Il Ministro Gelmini - © Roberto Monaldo / LaPresse

Come per l’Università, il numero degli iscritti è ciò che conta, non certo la qualità del percorso che costoro dovranno fare. Infatti, l’Autonomia Scolastica ha trasformato la scuola in uno squallido “progettificio”: i progetti, infatti, hanno il senso di procacciare alle scuole quel denaro che le stesse non possono più erogare dallo Stato. L’avvenuta trasformazione della scuola in luoghi in cui si elaborano, fondamentalmente, progetti è il necessario specchietto per le allodole del P.O.F (Piano di Offerta Formativa) che è il deterrente della scelta, da parte delle famiglie, di prediligere un Istituto anziché un altro.
Così, anche la scuola è caduta nel vile gioco del “vernissage”. Come l’arte vive del vernissage delle mostre, così le scuole devono scegliere il “miglior” belletto per diventar più papabili, a dispetto di quei pochi Istituti che ancora credono che la scuola sia formazione e identificazione di un individuo e delle sue reali potenzialità. È importante per ciascun Istituto la scelta del colore da indossare e dei progetti da scegliere, perché è lì che la scuola si gioca il suo “essere o non essere” di shakespeariana memoria. Il crollo delle sue iscrizioni sarà infatti la causa della sua “morte”.
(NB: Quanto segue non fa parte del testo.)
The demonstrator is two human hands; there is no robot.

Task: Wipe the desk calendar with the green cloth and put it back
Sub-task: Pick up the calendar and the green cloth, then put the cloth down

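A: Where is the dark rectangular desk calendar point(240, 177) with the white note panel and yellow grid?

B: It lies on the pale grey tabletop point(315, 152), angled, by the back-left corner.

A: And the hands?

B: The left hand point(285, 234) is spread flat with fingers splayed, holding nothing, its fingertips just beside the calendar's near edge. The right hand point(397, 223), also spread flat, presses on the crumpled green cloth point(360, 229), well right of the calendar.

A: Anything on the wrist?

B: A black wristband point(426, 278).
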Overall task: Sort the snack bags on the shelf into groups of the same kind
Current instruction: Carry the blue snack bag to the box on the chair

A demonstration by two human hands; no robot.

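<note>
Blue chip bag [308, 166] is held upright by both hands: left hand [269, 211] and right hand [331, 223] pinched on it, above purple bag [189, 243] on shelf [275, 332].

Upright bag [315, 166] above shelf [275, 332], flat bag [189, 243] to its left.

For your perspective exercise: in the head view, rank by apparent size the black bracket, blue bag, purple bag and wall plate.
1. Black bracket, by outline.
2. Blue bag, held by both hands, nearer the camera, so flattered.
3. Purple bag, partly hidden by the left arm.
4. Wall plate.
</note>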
Raffaello Sanzio - La scuola di Atene - 1509-10

Questo il gioco perverso. Numero di iscritti, vernissage di progetti, di offerte e qualunque altra iniziativa in grado di dare lustro “apparente” alla scuola. Il “trucco” è ciò che conta, non certo la qualità perché, ormai, la preparazione didattico-formativa degli allievi è considerata desueta, superflua. Le scuole “forti” hanno Dirigenti scaltri che sono semplicemente la longa manus del Ministero della Pubblica Istruzione, che a questo punto si potrebbe rinominare ironicamente “della Pubblica Distruzione”.
La scuola “pubblica” è l’esatto contraltare di uno Stato che mira al potere, ai giochi di ruolo che vuol far “recitare” anche alle nuove generazioni. Al modello di uno Stato corrotto deve, necessariamente, corrispondere una scuola pubblica che forgi individui “privati” della loro coscienza e, quel che è più grave, di conoscenza. Questo Stato non agogna più a formare individui sani; vuole invece, con caparbietà, colpire e distruggere lentamente l’individuo nella sua crescita. Per lo Stato cioè non è importante la formazione lenta e graduale di un essere umano – con la sua identità, il suo senso di responsabilità, la sua capacità di scelta – quanto la creazione di individui che siano strumenti silenti nelle mani del potere.

La scuola italiana

Distruggere la coscienza, il sé, ovvero la reale e profonda conoscenza del proprio potenziale, dei propri “sogni” che si avverano soltanto con la fatica e il sacrificio, mina alla base la consapevolezza di un popolo ed è l’unico corrispettivo di una formazione di “mostri”.